◆ **Your goal**
Repeat every line of the material below exactly.
^^^^^^^^
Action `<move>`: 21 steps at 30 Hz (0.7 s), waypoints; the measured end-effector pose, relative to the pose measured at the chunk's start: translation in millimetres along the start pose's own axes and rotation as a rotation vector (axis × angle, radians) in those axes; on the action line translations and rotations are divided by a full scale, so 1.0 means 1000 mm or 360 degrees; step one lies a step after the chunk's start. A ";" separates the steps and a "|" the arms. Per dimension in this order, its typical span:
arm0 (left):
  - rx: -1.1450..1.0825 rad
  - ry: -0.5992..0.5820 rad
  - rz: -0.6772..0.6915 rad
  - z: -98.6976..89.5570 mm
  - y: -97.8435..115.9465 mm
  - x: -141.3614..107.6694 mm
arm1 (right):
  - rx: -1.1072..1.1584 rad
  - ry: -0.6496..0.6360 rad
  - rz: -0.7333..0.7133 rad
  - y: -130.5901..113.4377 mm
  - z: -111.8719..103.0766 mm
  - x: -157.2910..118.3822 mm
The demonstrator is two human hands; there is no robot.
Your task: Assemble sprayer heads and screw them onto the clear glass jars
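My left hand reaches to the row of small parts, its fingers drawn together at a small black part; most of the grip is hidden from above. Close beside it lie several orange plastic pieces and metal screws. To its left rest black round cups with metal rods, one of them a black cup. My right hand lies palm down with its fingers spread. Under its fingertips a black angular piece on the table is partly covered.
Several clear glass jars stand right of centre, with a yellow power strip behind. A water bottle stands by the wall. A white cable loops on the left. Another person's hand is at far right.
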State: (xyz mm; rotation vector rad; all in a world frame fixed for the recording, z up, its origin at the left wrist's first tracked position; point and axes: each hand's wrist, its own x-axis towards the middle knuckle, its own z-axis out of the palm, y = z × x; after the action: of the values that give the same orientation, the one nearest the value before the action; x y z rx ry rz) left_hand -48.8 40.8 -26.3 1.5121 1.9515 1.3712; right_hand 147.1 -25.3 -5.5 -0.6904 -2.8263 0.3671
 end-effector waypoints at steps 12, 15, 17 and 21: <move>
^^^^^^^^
◆ **Answer to the exercise**
Action `<move>`: 21 steps at 30 Hz (0.7 s), waypoints; the measured end-effector pose, relative to the pose measured at the chunk's start: translation in millimetres along the start pose's own axes and rotation as a rotation vector (axis × angle, radians) in those axes; on the action line translations and rotations are divided by a full scale, so 1.0 means 1000 mm or 360 degrees; step one lies a step after the chunk's start. A ";" separates the steps and a "|" the arms. Per dimension in this order, its typical span:
arm0 (left):
  - rx: -1.1450..1.0825 rad
  - ry: -0.5992..0.5820 rad
  - rz: -0.6772..0.6915 rad
  - z: -98.6976..89.5570 mm
  - y: -97.8435..115.9465 mm
  - x: -141.3614..107.6694 mm
arm1 (right):
  - rx: -1.1072..1.1584 rad
  - ry: -0.6496..0.6360 rad
  - rz: -0.7333..0.7133 rad
  - y: -130.5901..113.4377 mm
  - z: -111.8719..103.0766 mm
  - x: -157.2910..118.3822 mm
The demonstrator is two human hands; there is no robot.
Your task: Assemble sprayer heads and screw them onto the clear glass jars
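My left hand reaches to the row of small parts, its fingers drawn together at a small black part; most of the grip is hidden from above. Close beside it lie several orange plastic pieces and metal screws. To its left rest black round cups with metal rods, one of them a black cup. My right hand lies palm down with its fingers spread. Under its fingertips a black angular piece on the table is partly covered.
Several clear glass jars stand right of centre, with a yellow power strip behind. A water bottle stands by the wall. A white cable loops on the left. Another person's hand is at far right.
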State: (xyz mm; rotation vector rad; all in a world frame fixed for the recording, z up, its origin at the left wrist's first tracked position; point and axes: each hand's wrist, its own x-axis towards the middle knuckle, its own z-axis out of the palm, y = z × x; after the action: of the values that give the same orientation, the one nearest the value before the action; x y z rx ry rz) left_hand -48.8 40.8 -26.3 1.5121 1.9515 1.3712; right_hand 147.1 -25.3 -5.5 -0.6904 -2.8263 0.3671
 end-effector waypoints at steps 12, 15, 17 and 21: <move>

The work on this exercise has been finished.